Jaime Migallón

Personal information
- Born: 22 March 2003 (age 23)

Sport
- Sport: Athletics
- Event(s): Long-distance running, cross-country

Medal record
Men's athletics
Representing Spain
European U23 Championships
| Bronze medal – third place | 2025 Bergen | 10,000 m |
European Cross Country Championships
| Bronze medal – third place | 2025 Lagoa | U23 Team |
| Bronze medal – third place | 2022 Turin | U20 team |

= Jaime Migallón =

Spanish athlete

Jaime Migallón (born 22 March 2003) is a Spanish long-distance and cross-country runner.

==Career==
Migallón is from La Alcarria region, and is a member of CA Unión Guadalajara. He won the 2022 Spanish Cross Country Championship at the under-20 level. That year, he won the Spanish Under-20 Championship over 3000 metres.

At the age of 20 years-old, Migallón finished eighth overall in the 5000 meters at the 2023 European Athletics U23 Championships in July 2023. That month, he won the Spanish U23 Championships over 5000 metres.

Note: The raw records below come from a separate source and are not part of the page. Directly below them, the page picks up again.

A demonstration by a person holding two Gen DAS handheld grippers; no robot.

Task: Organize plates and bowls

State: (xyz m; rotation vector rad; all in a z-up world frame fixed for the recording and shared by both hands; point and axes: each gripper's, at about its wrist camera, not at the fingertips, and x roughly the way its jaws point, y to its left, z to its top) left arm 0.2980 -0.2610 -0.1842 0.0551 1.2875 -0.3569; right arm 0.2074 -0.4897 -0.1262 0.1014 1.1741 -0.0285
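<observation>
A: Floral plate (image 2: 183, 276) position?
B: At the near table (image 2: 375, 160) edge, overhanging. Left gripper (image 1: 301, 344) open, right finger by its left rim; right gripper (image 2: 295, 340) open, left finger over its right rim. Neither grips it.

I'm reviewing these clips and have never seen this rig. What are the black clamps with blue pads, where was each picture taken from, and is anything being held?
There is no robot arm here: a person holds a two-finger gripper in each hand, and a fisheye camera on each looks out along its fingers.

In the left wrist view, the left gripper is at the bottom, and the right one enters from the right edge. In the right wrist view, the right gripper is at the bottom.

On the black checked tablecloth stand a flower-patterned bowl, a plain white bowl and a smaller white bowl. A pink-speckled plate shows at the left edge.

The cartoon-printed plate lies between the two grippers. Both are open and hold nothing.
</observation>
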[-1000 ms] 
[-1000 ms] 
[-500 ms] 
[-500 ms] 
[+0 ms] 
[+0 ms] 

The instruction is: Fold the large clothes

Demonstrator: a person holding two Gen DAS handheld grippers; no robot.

A title that he retained in 2024, and 2025.

In 2025, Migallon also won the under-23 title at the Spanish 10,000 metres Championships. He then won the bronze medal in the 10,000 metres at the 2025 European Athletics U23 Championships in Bergen, Norway in 29:06.85.

Migallon had a fifth place finish in the men’s under-23 race at the 2025 European Cross Country Championships, winning the bronze medal with the Spanish team. He was subsequently selected for his senior debut representing Spain at the 2026 World Athletics Cross Country Championships in Tallahassee, Florida, placing 56th overall. Competing for Spain in the Long Mixed Relay at the World University Cross Country Championships in March 2026, he won the silver medal.